L’appareil magnéto-électrique du Phare anglais est mis en mouvement par une petite machine à vapeur fixe, système Allen, qui s’alimente aux grandes chaudières voisines de Galloway.

Le courant électrique est dirigé au moyen de fils conducteurs jusqu’au sommet du phare; le régulateur porte deux crayons en carbone à pointes opposées, entre lesquels la lumière se forme. L’éclat est renvoyé à l’horizon par un appareil lenticulaire à feu fixe du système de notre immortel Fresnel.

Je ne crois pas, après ce que j’ai dit dans la quatrième livraison déjà mentionnée, devoir insister davantage sur la production de la lumière électrique et sur la comparaison des phares électriques avec les phares à l’huile. Je rappelle seulement que dans les phares électriques, en Angleterre comme en France, il y a un double jeu de machines pour assurer la continuité de l’éclairage, au cas où l’un des mécanismes viendrait à se déranger, et surtout pour pouvoir doubler l’intensité de la lumière dans les temps de brume.

Dans l’état ordinaire de transparence atmosphérique, les phares à feu d’huile portent aussi loin que le permet leur élévation au-dessus du niveau de la mer. Dans ces conditions, le phare électrique n’éclaire ni mieux ni plus loin ; même lorsque l’opacité de l’air augmente, sa déperdition lumineuse est relativement plus considérable que celle du phare à l’huile. Mais lorsque des brumes épaisses masquent l’horizon, le phare électrique reprend tous ses avantages : sa lampe focale reçoit alors les courants de ses deux machines magnéto-électriques accouplées, ce qui lui donne une puissance incomparable.

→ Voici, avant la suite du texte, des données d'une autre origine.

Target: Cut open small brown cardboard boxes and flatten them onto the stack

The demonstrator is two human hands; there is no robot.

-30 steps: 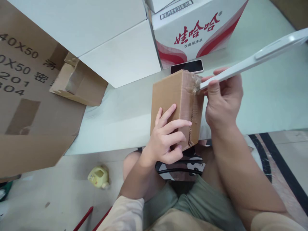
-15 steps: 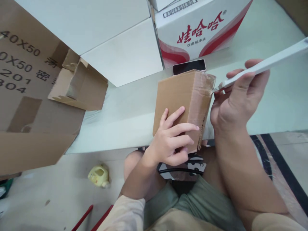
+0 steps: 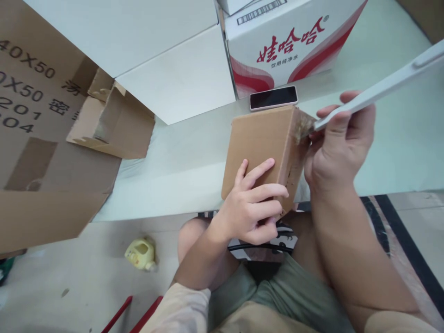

Ceux qui voient au loin les éclats du phare électrique anglais et ceux du phare à l’huile français, ne distinguent aucune différence d’intensité. Ceux qui connaissent les expériences faites en 1865 sur les deux systèmes électriques anglais et français ne modifieront pas leur opinion en présence du disgracieux recours en appel que font nos Voisins au Champ de Mars.